* _Aim of the exercise_
Across the data below, how many lines have the word "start" in them? Respond with the number alone.

* _Provided data_
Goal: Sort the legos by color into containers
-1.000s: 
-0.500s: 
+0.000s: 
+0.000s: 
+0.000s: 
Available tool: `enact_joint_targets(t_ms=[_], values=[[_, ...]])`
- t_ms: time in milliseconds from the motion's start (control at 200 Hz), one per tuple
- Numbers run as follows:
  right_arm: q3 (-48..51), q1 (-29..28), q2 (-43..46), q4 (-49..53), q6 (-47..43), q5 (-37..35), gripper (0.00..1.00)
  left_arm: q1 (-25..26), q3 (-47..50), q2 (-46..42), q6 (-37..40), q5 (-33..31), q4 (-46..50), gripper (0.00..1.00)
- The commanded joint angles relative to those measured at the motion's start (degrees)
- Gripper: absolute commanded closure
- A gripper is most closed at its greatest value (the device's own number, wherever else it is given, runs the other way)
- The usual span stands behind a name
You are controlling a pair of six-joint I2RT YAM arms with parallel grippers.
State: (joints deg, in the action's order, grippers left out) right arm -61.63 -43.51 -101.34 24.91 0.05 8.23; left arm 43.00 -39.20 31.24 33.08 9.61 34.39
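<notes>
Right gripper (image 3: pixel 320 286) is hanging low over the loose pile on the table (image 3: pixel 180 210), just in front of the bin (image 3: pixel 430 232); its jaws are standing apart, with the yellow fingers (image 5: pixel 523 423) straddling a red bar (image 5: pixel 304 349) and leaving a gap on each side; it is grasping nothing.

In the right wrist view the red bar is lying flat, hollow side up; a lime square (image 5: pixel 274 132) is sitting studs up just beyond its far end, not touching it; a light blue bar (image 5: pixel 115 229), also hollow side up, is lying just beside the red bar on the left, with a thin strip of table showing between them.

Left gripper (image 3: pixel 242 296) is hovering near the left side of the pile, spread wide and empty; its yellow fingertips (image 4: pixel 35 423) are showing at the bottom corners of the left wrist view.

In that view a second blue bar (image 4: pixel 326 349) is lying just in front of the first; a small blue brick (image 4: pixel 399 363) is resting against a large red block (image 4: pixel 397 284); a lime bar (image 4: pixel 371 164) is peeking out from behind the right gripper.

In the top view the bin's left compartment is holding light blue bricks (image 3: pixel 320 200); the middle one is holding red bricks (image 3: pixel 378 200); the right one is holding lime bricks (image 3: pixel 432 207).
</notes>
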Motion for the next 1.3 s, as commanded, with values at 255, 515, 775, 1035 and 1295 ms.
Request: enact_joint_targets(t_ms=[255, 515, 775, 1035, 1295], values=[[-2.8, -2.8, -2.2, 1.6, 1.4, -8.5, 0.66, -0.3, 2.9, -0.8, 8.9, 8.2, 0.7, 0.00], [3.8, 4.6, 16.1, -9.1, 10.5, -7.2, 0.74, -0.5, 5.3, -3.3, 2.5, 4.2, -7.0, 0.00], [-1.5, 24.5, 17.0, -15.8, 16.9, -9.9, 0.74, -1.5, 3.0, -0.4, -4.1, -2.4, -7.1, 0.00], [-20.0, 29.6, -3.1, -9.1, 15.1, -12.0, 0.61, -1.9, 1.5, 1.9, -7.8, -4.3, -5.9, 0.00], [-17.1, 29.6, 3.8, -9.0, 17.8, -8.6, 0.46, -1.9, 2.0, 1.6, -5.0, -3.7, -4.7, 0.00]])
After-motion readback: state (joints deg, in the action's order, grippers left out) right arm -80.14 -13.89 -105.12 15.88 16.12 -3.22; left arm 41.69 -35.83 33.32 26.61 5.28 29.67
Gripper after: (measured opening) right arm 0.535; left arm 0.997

* _Exercise answer_
2